Bogleech.com's 2014 Horror Write-off:

" The First Twelve Letters "

Submitted by C. Lonnquist C. Lonnquist

The first letter exploded outward when opened, embedding shards of sharpened dimes in the face of the reader, chipping the plaster around her, taking out a stained-glass lamp, and obliterating a china collection. The letter said: ‘Ask for more.’

The second letter turned the reader’s skin to plastic, and when they found him sitting in his chair, it was starting to turn as well. They could hear him screaming from behind fused lips, eyes unblinking, but something shift behind them as if he was trying to move them in his sockets, and the rest of the eye was just pulling against the surface. The whole chair/person fusion shuddered in pain, or maybe ecstasy. It was impossible to tell, and when they cracked the plastic to save him, the contents of the shell spilled across the clean, white floor of the hospital. The letter said: ‘No luggage.’

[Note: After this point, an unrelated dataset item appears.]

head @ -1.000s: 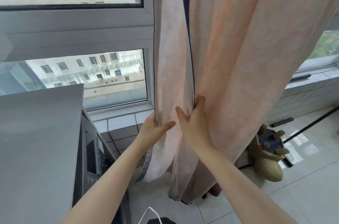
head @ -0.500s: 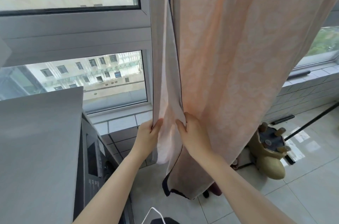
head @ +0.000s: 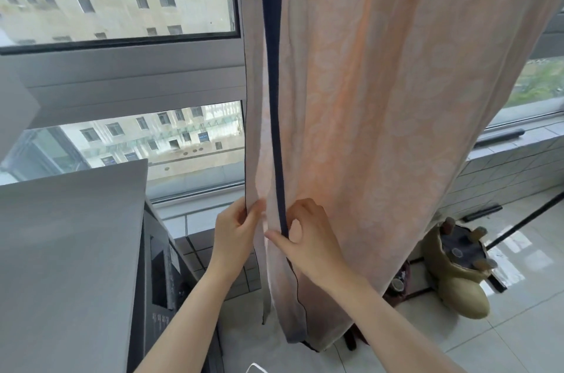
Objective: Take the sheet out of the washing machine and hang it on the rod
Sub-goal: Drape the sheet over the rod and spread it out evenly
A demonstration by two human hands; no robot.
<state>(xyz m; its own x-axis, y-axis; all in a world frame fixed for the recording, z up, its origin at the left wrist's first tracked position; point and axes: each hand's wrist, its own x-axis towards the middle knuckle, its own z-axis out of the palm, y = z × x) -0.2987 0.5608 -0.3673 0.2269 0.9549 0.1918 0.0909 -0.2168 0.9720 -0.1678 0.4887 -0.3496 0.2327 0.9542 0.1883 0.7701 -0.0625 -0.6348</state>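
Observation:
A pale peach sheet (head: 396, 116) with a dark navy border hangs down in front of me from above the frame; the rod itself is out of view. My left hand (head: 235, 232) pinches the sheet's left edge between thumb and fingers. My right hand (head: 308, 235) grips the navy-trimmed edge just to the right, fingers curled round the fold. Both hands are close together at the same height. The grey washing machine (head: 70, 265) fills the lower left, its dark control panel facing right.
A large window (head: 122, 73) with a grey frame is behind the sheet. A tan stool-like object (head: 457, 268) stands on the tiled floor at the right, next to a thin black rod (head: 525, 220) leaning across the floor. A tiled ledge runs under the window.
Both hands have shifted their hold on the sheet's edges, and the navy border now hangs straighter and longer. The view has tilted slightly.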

They’re not sure what the third letter did, but when they found the apartment where it was delivered, the tenants were gone. They assumed that the obscene amount of silverfish had once been two whole people. The wingless insects shimmered in the slanting evening light that pulled through the Venetian blinds, their stainless steel bodies huffing dust into the air as they burrowed through the carpet like legged teardrops. The letter said: ‘Again, thank you.’

They stopped the fourth letter from being opened at first, and spirited it away from the old woman who had received it. She screamed and cried as they pried the unopened mail from her withered fingers, and she bit the men who hauled her away from the small, yellowing envelope. In the SUV, the letter carrier became an opener. To the survivors, it looked like he was crying as he slid a nail under the glued fold and slipped it apart. It looked like he couldn’t stop pulling at the paper. When they opened the doors, there was only one person left in the car; impossibly old, eyes blinded and white. They interrogated her before she turned to dust like the others; an image of mummification inside a sterile vehicle. The letter said: ‘Touch. Flee.’

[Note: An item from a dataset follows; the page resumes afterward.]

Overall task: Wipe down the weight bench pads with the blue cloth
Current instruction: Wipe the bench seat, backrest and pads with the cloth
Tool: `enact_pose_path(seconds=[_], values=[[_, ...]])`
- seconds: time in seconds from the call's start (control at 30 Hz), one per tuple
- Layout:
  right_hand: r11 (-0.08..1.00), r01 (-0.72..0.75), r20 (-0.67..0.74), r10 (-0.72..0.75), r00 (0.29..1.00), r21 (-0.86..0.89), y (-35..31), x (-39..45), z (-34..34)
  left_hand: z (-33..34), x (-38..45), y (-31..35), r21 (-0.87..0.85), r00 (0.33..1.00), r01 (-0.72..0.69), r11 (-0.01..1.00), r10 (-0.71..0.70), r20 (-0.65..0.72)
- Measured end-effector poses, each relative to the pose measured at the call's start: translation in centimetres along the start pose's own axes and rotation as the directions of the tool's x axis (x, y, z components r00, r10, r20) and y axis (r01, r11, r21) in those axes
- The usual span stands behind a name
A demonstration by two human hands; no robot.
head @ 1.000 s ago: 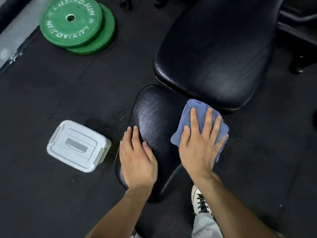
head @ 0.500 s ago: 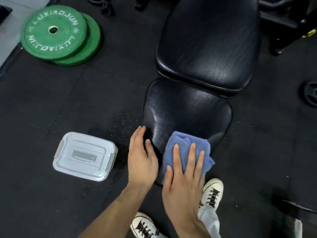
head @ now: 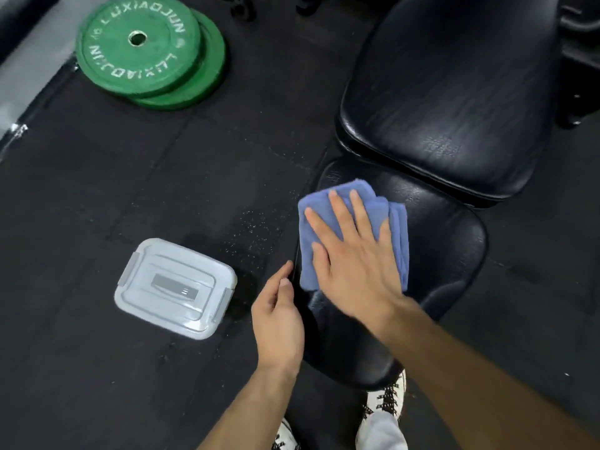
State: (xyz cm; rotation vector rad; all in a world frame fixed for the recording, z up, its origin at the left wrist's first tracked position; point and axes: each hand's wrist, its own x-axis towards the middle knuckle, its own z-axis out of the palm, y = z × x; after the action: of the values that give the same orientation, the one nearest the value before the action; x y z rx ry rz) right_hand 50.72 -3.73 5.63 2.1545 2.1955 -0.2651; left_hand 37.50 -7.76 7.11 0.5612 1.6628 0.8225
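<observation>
Careful: your right hand (head: 354, 254) presses flat and open on the blue cloth (head: 386, 219) at the seat pad's (head: 448, 248) left edge, while your left hand (head: 279, 316), loosely open, steadies that rim. Sweep further left and the cloth could slide off onto the floor (head: 97, 190).

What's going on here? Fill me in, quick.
A person is wiping a weight bench. The right hand presses a folded blue cloth flat on the left part of the seat pad; the left hand rests at that pad's left edge. The back pad lies beyond, untouched.
</observation>
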Motion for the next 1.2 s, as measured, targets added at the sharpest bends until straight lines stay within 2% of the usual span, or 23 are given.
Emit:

It was my job to look at the photographs and listen to the recorded audio. To study the letters themselves. Whatever malice they had held was gone after they had been opened, their contents now nothing but a single line centered perfectly on an old-looking sheet of normal printer paper. The words were always written in Arial, 12 pt. They were always black. They were always the only contents of the envelopes. The envelopes always looked ancient; yellow, with little bits of red around the sealed edges. One of the studies we did said the red was traces of blood and particles of tongue, but the tests always said it wasn’t from a human. We have yet to identify the source.

The person who opened the fifth letter was traced in a line against the back of their entry way, like the shadow of a nuclear blast. The house was free of radiation, and throughout the building, they found little masses of meat, though they’re still working on why the masses were perfectly spheroid and covered in unbroken skin. The worst part was the fact that the burnt shadow had shadows of the person’s eyes and mouth inside the outline. The letter said: ‘It’s too loud.’

The thing they found at the trailer home must have been the sixth opener. They had to kill it. They wanted to take it alive, but it had shifted from the floral-print couch to the wall, its skin blending perfectly with the faux wood paneling, until it had sunk claws longer than an adult’s forearm into the neck of one of the men there. They could see it once the blood had hit it, mostly because it seemed to burn the creature, which chuckled and rasped and wheeze, its dome-like eyes wobbling back and forth. Milky white pupils suddenly appeared, scalded by the blood, and gazed at nothing as the thing’s chest collapsed amidst the stench of melting leather. The letter said: ‘Over green hills!’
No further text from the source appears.